CARTAS A DULCINEA
Lunes, 30 de marzo de 2026

Vivir para uno mismo es como intentar iluminar una habitación con un espejo que no recibe luz de ninguna parte; se puede poseer la superficie más brillante, pero sin el reflejo del otro, la estancia permanece en penumbra. Esta forma de existencia, a menudo disfrazada de independencia o autorrealización, es en realidad una forma sutil de asfixia emocional donde el horizonte se estrecha hasta coincidir con el propio ombligo.
El ser humano es, por naturaleza, una criatura de encuentro, y cuando se encierra en la burbuja de sus propios deseos, intereses y comodidades, amputa la mitad de su capacidad de sentir y de crecer.
Quien vive exclusivamente para su provecho podrá evitar el roce del conflicto o el peso de la responsabilidad ajena, pero también se priva de la expansión del alma que solo ocurre cuando nos entregamos, cuando nos preocupamos y cuando nos volvemos vulnerables ante la necesidad del prójimo.

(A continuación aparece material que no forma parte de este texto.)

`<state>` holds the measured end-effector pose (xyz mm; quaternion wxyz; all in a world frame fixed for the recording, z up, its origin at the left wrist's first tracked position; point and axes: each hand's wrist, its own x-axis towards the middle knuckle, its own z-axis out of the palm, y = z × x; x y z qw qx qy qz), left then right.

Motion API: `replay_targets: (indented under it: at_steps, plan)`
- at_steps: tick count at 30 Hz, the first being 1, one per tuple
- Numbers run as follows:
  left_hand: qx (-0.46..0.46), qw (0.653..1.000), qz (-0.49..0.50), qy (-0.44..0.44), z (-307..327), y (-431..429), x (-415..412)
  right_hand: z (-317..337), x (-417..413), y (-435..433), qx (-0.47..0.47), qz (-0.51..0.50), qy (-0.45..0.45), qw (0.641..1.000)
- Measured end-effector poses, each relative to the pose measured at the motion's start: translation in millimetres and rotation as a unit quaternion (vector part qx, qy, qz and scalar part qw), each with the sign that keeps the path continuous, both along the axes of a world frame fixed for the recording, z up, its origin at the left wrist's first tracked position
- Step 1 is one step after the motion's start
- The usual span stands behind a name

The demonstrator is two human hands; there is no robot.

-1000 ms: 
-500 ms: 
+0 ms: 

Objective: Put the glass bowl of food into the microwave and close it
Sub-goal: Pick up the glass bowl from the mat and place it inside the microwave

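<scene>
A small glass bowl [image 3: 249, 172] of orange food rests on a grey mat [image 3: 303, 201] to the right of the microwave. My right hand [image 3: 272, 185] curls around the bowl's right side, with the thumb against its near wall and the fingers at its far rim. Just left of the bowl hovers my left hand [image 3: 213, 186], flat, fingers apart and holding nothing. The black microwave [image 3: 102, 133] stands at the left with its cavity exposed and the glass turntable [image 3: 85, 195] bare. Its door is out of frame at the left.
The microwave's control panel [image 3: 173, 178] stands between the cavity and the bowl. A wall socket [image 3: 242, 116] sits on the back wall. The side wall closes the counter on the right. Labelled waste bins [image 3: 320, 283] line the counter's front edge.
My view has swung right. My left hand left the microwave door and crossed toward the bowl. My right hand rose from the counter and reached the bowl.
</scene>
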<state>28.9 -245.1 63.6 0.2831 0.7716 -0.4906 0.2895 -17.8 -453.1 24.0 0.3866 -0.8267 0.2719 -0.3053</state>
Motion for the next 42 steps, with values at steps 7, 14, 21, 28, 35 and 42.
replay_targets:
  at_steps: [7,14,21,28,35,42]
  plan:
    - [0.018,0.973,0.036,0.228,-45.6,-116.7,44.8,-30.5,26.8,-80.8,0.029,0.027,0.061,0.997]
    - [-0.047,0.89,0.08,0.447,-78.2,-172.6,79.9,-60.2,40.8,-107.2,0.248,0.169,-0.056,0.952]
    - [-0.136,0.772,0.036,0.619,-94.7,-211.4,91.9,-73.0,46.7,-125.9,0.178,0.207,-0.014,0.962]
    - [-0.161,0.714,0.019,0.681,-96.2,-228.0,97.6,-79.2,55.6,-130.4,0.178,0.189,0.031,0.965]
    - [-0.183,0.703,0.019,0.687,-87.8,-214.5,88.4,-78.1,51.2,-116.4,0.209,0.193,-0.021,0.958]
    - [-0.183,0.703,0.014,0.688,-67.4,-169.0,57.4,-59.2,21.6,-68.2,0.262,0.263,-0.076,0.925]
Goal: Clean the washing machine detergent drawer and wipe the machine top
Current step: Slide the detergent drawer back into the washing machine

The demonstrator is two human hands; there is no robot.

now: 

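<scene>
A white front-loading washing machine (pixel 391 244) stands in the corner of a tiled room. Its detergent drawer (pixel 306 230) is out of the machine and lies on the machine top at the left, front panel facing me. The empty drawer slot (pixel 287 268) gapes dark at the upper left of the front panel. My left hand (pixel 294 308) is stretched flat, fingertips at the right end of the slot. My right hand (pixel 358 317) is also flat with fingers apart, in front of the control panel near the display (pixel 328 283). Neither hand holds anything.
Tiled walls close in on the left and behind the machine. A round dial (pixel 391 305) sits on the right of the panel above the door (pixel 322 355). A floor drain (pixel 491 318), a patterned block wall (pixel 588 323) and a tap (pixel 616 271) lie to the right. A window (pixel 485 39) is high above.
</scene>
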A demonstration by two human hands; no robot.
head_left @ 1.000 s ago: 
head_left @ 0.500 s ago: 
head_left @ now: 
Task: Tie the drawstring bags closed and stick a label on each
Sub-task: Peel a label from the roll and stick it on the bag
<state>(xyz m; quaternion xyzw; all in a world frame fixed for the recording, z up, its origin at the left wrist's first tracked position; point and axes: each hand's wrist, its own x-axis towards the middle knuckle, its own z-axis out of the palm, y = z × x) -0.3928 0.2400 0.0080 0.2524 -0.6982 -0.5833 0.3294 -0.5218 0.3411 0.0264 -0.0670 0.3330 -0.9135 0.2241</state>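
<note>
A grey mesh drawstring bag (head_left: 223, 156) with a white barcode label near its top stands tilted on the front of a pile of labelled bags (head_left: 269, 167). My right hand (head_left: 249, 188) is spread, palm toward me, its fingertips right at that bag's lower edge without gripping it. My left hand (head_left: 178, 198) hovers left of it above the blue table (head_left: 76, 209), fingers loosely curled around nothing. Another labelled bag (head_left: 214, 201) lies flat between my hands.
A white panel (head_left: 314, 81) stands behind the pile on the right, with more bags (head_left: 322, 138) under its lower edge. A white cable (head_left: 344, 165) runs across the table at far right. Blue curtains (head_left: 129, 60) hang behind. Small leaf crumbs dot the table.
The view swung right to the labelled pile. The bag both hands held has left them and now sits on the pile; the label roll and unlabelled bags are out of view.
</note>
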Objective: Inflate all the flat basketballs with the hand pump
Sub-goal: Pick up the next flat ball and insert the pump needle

Al final del camino, una vida volcada hacia el interior resulta ser un relato incompleto, una melodía de una sola nota que, por falta de armonía con otras vidas, termina por volverse monótona y vacía, recordándonos que la verdadera plenitud no es un tesoro que se custodia bajo llave, sino un caudal que solo se renueva cuando se permite fluir hacia los demás.
¿Un cuentecillo para completar el comentario?…. se titula «El jardín de los muros invisibles»
En una ciudad donde todos compartían sus cosechas, vivía un hombre llamado Amaro que poseía el terreno más fértil de la comarca. Amaro decidió que no quería que nadie disfrutara de sus frutos sin que él recibiera algo a cambio, así que construyó un muro altísimo alrededor de su propiedad.
«Aquí viviré para mí, sin las interrupciones de los necesitados ni las cargas de los vecinos», se dijo con satisfacción.
Durante los primeros años, Amaro disfrutó de las mejores uvas y las flores más fragantes, pero pronto empezó a notar algo extraño: las abejas, que antes volaban libres de jardín en jardín, ya no encontraban el camino hacia su recinto cerrado.
Sin polinización, los árboles dejaron de dar frutos y las flores perdieron su color.
Amaro tenía todo el espacio para él, pero su jardín se convirtió en un desierto de silencio.
Un día, debilitado y solo, escuchó risas al otro lado del muro. Trepó como pudo y vio que sus vecinos, aunque tenían jardines más pequeños, compartían herramientas, semillas y esfuerzos, creando un vergel común que rebosaba de vida.
Amaro comprendió entonces que, al encerrarse para no dar nada, se había quedado sin nada que recibir, dándose cuenta de que su libertad era en realidad la celda más pequeña del mundo».
Y es que aunque parezca mentira, la ciencia y la vida nos enseñan que se siente mucha más alegría al dar que al recibir. Es verdad que cuando nos dan un regalo o nos ayudan, sentimos una ilusión muy bonita, pero ese sentimiento suele durar poquito tiempo. En cambio, cuando somos nosotros los que echamos una mano, hacemos un favor o regalamos algo con cariño, dentro de nosotros se enciende una chispa diferente. Ayudar a los demás nos hace sentir útiles, valiosos y más conectados con la gente que nos rodea. Es como si el cuerpo nos diera las gracias por ser generosos soltando unas sustancias naturales que nos relajan y nos ponen de buen humor. Al final, el que recibe se lleva una alegría, pero el que da se queda con una paz y una satisfacción en el corazón que dura mucho más.
Y ya sólo desearte una feliz velada de Lunes Santo con mis dos fotos de hoy, las de un lunes de cielos totalmente limpios pero, eso si, un poco fresquitos, todavia impropios de la primavera.